En el ámbito privado, son frecuentes las llamadas de compañías telefónicas que te venden su producto y que te reclaman que cambies de lengua, cuando son ellos los que te han telefoneado, a quien interesa que les escuchemos y cuando, generalmente, nadie les pide, como posibles futuros clientes, que nos atiendan en nuestro idioma. O bien los bares, comercios o empresas diversas de servicios de cualquier tipo que se niegan a prestar un servicio si el usuario potencial habla catalán y le obligan a abandonar su lengua para ser atendidos.
Es necesario que denunciemos públicamente estas situaciones de violencia y discriminación en las redes sociales, en los medios de comunicación, en las entidades de defensa de la lengua, en el Síndic de Greuges, en la Agencia Catalana de Consumo y en Política Lingüística. Pero también que hagamos público el nombre de las entidades y personas que nos discriminan por hablar catalán, porque no tener esa disponibilidad lingüística es también sinónimo de prestación de un mal servicio, como sería no ser capaz de atender en castellano en Madrid. Debemos saber cuáles son y dónde están, simplemente para no ir, porque si nuestra lengua no es bien recibida, tampoco lo debe ser nuestro dinero, de lo contrario les hacemos el juego y acabamos subvencionando la discriminación.

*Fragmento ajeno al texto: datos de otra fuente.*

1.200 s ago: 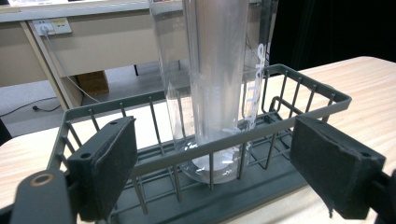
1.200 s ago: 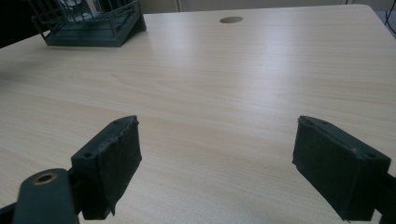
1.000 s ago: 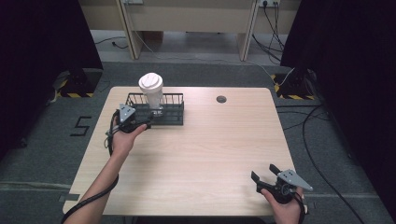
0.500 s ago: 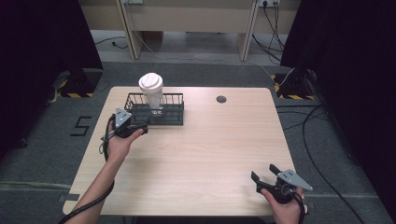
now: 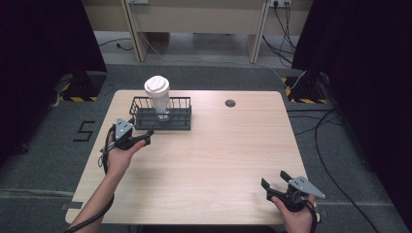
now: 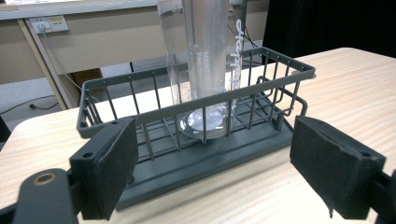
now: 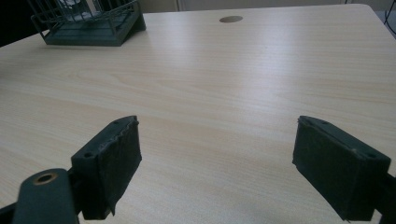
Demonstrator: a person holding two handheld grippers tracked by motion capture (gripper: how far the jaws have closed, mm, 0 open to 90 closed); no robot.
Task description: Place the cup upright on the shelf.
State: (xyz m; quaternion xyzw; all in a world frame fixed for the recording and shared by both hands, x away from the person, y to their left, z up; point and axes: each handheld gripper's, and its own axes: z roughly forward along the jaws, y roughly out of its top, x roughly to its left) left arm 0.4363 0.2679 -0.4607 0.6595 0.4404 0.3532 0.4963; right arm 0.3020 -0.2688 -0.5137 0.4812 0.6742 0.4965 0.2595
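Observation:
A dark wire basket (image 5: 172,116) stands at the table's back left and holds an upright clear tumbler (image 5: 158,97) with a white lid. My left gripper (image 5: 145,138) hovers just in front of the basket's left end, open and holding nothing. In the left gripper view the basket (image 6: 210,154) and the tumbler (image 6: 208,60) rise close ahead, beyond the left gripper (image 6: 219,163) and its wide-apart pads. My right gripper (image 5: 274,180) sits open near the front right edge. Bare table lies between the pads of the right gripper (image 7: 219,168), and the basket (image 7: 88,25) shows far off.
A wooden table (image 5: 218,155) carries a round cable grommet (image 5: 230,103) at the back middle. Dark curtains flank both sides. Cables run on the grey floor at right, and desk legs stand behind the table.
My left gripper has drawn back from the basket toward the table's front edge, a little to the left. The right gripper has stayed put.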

‘Esto es España’, dicen. ‘Estamos en España’, afirman. Y se quedan tan anchos. Seguramente, no deben ser conscientes de que con estas afirmaciones xenófobas, excluyentes, discriminatorias contra la lengua catalana, nos están diciendo que España sólo tiene una lengua y que el catalán no cabe en ella. Quizás ya es hora de que seamos nosotros quien nos demos cuenta de que, si el catalán no cabe en España, si no tiene ningún sitio, tampoco cabemos los catalanes, ni hay otro lugar reservado para nosotros, dentro de España, que no sea el sometimiento, el silencio y la discriminación.
Si queremos un sitio para la lengua catalana, en España no lo encontraremos. Por eso, también por eso, debemos escaparnos y construir nuestro propio Estado, donde la lengua catalana ocupe el lugar que le corresponde como idioma propio del país y se le reserve la misma preeminencia en el espacio público que todos los estados del mundo sólo reservan para sus lenguas. No más que los demás Estados, sí. Pero tampoco menos. Exactamente al igual que las demás lenguas del mundo en su casa. Y sin tener que dar explicaciones, permanentemente, como nadie las da para emplear el español en Madrid, el francés en París, el inglés en Londres o el alemán en Berlín.